Two successful classes of probabilistic generative models involve sequentially corrupting training data with slowly increasing noise, and then learning to reverse this corruption in order to form a generative model of the data. Score matching with Langevin dynamics (SMLD) (Song & Ermon, 2019) estimates the score (i.e., the gradient of the log probability density with respect to data) at each noise scale, and then uses Langevin dynamics to sample from a sequence of decreasing noise scales during generation. Denoising diffusion probabilistic modeling (DDPM) (Sohl-Dickstein et al., 2015; Ho et al., 2020) trains a sequence of probabilistic models to reverse each step of the noise corruption, using knowledge of the functional form of the reverse distributions to make training tractable. For continuous state spaces, the DDPM training objective implicitly computes scores at each noise scale. We therefore refer to these two model classes together as score-based generative models.

Score-based generative models, and related techniques (Bordes et al., 2017; Goyal et al., 2017; Du & Mordatch, 2019), have proven effective at generation of images (Song & Ermon, 2019; 2020; Ho et al., 2020), audio (Chen et al., 2020; Kong et al., 2020), graphs (Niu et al., 2020), and shapes (Cai et al., 2020). To enable new sampling methods and further extend the capabilities of score-based generative models, we propose a unified framework that generalizes previous approaches through the lens of stochastic differential equations (SDEs).
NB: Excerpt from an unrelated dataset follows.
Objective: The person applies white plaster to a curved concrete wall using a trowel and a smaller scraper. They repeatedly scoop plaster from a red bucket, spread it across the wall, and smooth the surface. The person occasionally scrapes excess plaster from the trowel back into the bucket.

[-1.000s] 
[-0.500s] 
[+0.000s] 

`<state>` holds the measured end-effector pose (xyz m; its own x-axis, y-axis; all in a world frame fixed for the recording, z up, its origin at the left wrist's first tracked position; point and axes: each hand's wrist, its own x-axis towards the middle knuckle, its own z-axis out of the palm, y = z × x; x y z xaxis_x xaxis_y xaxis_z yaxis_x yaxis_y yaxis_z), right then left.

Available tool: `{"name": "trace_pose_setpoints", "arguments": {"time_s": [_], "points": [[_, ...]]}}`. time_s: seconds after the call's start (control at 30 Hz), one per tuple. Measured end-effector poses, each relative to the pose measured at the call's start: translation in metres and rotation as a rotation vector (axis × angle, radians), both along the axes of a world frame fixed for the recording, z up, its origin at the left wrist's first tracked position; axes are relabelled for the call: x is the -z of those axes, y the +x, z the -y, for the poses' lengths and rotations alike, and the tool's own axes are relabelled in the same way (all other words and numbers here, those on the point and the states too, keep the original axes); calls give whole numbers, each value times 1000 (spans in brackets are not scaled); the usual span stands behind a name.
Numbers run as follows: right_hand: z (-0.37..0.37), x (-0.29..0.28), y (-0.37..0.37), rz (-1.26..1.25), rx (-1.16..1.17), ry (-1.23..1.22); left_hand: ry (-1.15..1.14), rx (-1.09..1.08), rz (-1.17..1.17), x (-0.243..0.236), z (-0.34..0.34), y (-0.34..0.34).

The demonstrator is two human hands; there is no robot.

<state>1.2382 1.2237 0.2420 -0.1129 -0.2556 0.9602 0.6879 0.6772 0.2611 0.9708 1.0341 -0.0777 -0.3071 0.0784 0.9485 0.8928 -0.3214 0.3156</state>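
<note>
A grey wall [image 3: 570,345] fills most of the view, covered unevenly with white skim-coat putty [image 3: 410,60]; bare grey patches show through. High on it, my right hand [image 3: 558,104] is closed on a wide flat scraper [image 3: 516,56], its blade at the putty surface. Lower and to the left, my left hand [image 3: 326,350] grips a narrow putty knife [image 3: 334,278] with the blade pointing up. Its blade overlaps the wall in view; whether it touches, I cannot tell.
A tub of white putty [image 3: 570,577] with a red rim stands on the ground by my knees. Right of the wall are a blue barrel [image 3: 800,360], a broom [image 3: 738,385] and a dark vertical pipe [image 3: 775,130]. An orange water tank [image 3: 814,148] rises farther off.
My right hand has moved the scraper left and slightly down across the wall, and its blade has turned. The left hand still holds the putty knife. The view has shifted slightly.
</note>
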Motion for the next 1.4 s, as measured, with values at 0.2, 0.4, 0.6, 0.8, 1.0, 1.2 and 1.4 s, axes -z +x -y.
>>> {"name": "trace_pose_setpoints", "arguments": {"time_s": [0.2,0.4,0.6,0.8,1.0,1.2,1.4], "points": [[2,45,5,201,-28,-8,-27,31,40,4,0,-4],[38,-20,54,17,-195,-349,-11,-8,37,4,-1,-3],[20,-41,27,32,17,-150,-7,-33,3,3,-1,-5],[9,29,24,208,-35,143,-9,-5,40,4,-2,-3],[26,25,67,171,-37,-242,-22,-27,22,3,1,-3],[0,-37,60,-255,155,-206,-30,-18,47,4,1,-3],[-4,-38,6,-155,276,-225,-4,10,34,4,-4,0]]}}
Specifically, instead of perturbing data with a finite number of noise distributions, we consider a continuum of distributions that evolve over time according to a diffusion process. This process progressively diffuses a data point into random noise, and is given by a prescribed SDE that does not depend on the data and has no trainable parameters. By reversing this process, we can smoothly mold random noise into data for sample generation. Crucially, this reverse process satisfies a reverse-time SDE (Anderson, 1982), which can be derived from the forward SDE given the score of the marginal probability densities as a function of time. We can therefore approximate the reverse-time SDE by training a time-dependent neural network to estimate the scores, and then produce samples using numerical SDE solvers. Our key idea is summarized in Fig. 1.

Our proposed framework has several theoretical and practical contributions:

Flexible sampling and likelihood computation:

We can employ any general-purpose SDE solver to integrate the reverse-time SDE for sampling. In addition, we propose two special methods not viable for general SDEs: (i) Predictor-Corrector (PC) samplers that combine numerical SDE solvers with score-based MCMC approaches, such as Langevin MCMC (Parisi, 1981) and HMC (Neal et al., 2011); and (ii) deterministic samplers based on the probability flow ordinary differential equation (ODE). The former unifies and improves over existing sampling methods for score-based models. The latter allows for fast adaptive sampling via black-box ODE solvers, flexible data manipulation via latent codes, a uniquely identifiable encoding, and notably, exact likelihood computation.

Controllable generation:

We can modulate the generation process by conditioning on information not available during training, because the conditional reverse-time SDE can be efficiently estimated from unconditional scores. This enables applications such as class-conditional generation, image inpainting, colorization and other inverse problems, all achievable using a single unconditional score-based model without re-training.

Unified framework:

Our framework provides a unified way to explore and tune various SDEs for improving score-based generative models. The methods of SMLD and DDPM can be amalgamated into our framework as discretizations of two separate SDEs. Although DDPM (Ho et al., 2020) was recently reported to achieve higher sample quality than SMLD (Song & Ermon, 2019; 2020), we show that with better architectures and new sampling algorithms allowed by our framework, the latter can catch up—it achieves new state-of-the-art Inception score (9.89) and FID score (2.20) on CIFAR-10, as well as high-fidelity generation of 1024 × 1024 images for the first time from a score-based model. In addition, we propose a new SDE under our framework that achieves a likelihood value of 2.99 bits/dim on uniformly dequantized CIFAR-10 images, setting a new record on this task.

2. Background

2.1. Denoising Score Matching with Langevin Dynamics (SMLD)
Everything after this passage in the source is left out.